Story: Canoe navigation
Page 4 – Decline and renaissance of canoe voyaging
Knowledge and practice of traditional methods of navigation declined after Europeans colonised the Pacific. Canoes were replaced with European ships; and some colonial governments introduced regulations restricting free movement between different administrative territories.

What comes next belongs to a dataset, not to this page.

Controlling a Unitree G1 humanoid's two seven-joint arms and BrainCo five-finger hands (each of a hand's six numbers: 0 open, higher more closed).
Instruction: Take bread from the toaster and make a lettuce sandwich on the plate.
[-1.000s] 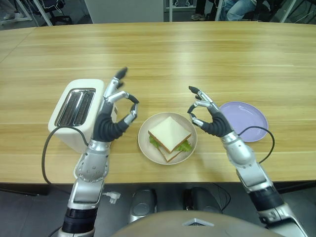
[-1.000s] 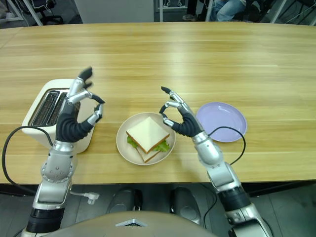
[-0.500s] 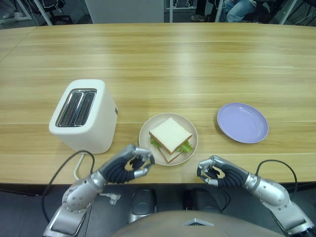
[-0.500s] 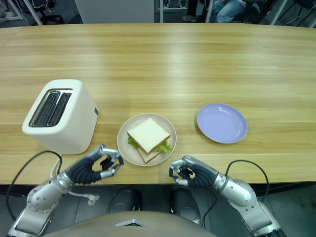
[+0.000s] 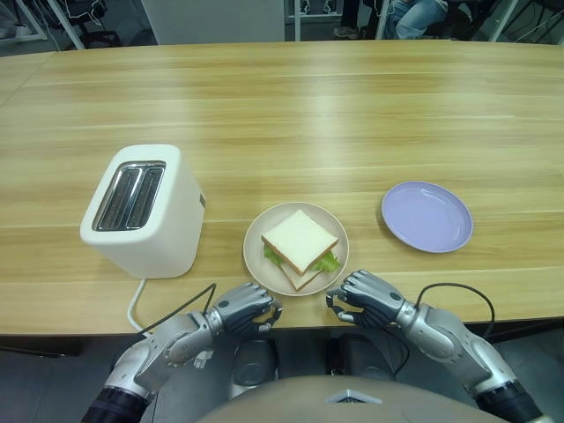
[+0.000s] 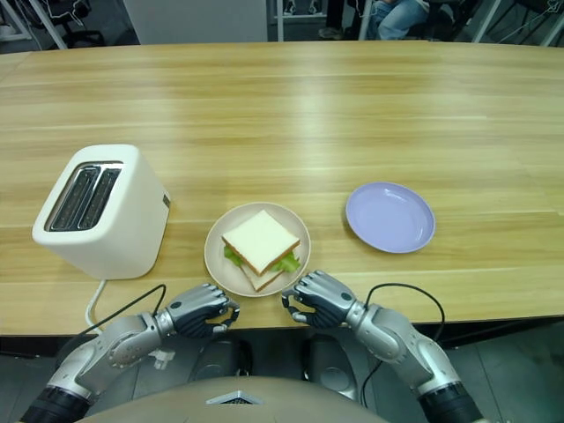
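The lettuce sandwich (image 5: 300,243) sat finished on the beige plate (image 5: 250,253); our left hand (image 5: 245,308) and right hand (image 5: 366,298) hung nearside of that plate, fingers clenched on nothing. We judged retreating without nudging it wisest

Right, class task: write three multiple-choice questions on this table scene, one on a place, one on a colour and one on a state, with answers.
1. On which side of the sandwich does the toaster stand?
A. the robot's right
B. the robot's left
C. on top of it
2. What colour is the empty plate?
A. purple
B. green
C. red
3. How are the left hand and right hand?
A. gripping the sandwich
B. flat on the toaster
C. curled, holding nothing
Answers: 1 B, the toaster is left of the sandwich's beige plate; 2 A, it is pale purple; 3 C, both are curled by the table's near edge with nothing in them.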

The decline was so dramatic that theorists about canoe voyaging began to deny that Pacific journeys were possible. Andrew Sharp, in his book Ancient voyagers in the Pacific (1957), suggested that because Polynesian craft were vulnerable to swamping and breaking up, ancestors could not have voyaged for distances greater than 480 km. Partly to test such theories, replica canoes were built and sailed.
Renaissance: the Hōkūle‘a
The Polynesian Voyaging Society of Hawaii built the Hōkūle‘a, a 20-metre double-hulled canoe made of fibreglass and plywood. In 1976 it completed a return voyage to Tahiti under the guidance of Mau Piailug, a traditional navigator from Satawal in the Caroline Islands of Micronesia. A second return voyage to Tahiti was made in 1980. These voyages proved that navigation without modern instruments was possible.

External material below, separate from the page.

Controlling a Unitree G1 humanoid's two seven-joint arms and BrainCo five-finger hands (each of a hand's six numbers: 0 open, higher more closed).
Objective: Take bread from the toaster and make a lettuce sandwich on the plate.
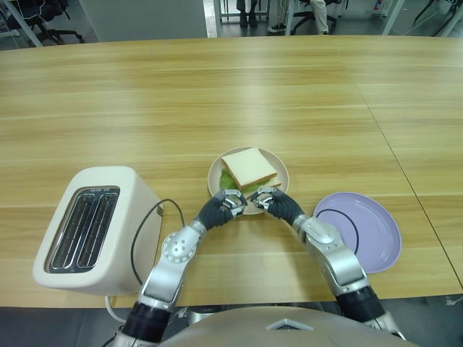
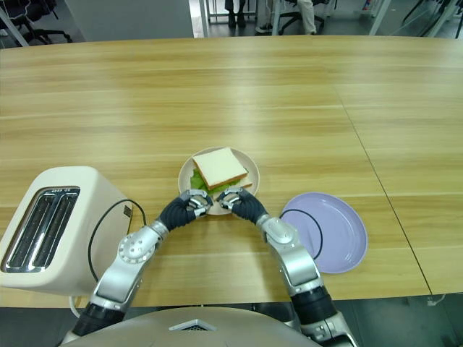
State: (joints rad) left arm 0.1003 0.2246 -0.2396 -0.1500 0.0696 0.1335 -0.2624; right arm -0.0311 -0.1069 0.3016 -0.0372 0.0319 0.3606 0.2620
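Sandwich (image 1: 249, 168) with lettuce (image 1: 228, 179) on the cream plate (image 1: 275, 157); left hand (image 1: 226, 204) and right hand (image 1: 270, 202), fingers curled, holding nothing, at its near rim.

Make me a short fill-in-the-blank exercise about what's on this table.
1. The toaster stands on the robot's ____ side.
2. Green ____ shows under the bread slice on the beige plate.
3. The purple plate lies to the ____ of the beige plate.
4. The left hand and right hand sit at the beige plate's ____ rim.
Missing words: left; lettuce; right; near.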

Piailug's teaching emphasised the spirit it took to be a navigator:
I have no fear when I am at sea because I have faith in the words of the ancestors. This faith is what we call courage. With this courage you can travel anywhere in the world and not get lost. Because I have faith in the words of my ancestors, I am a navigator. I learned these words when I was a young boy in my father's canoe. 1
Piailug instructed the young Hawaiian, Nainoa Thompson. In turn, Thompson taught a new generation of young navigators from Tahiti, the Marquesas, Rarotonga and New Zealand. In 1985 Nainoa launched a two-year voyage of rediscovery, sailing the Hōkūle‘a from Hawaii, around the Pacific islands and New Zealand, and home again. Traditional vessels were proven not to be inferior to modern yachts when the European boat that escorted the Hōkūle‘a on its voyage broke down and had to be escorted to Rarotonga for repairs.
In 1999 and 2000, the Hōkūle‘a sailed from Hawaii to Easter Island and back, one of the longest and most difficult pathways sailed by the Polynesian ancestors. Six women crewed its return leg to Hawaii; one, Pi‘ikea Miller, became the first woman navigator of the modern period.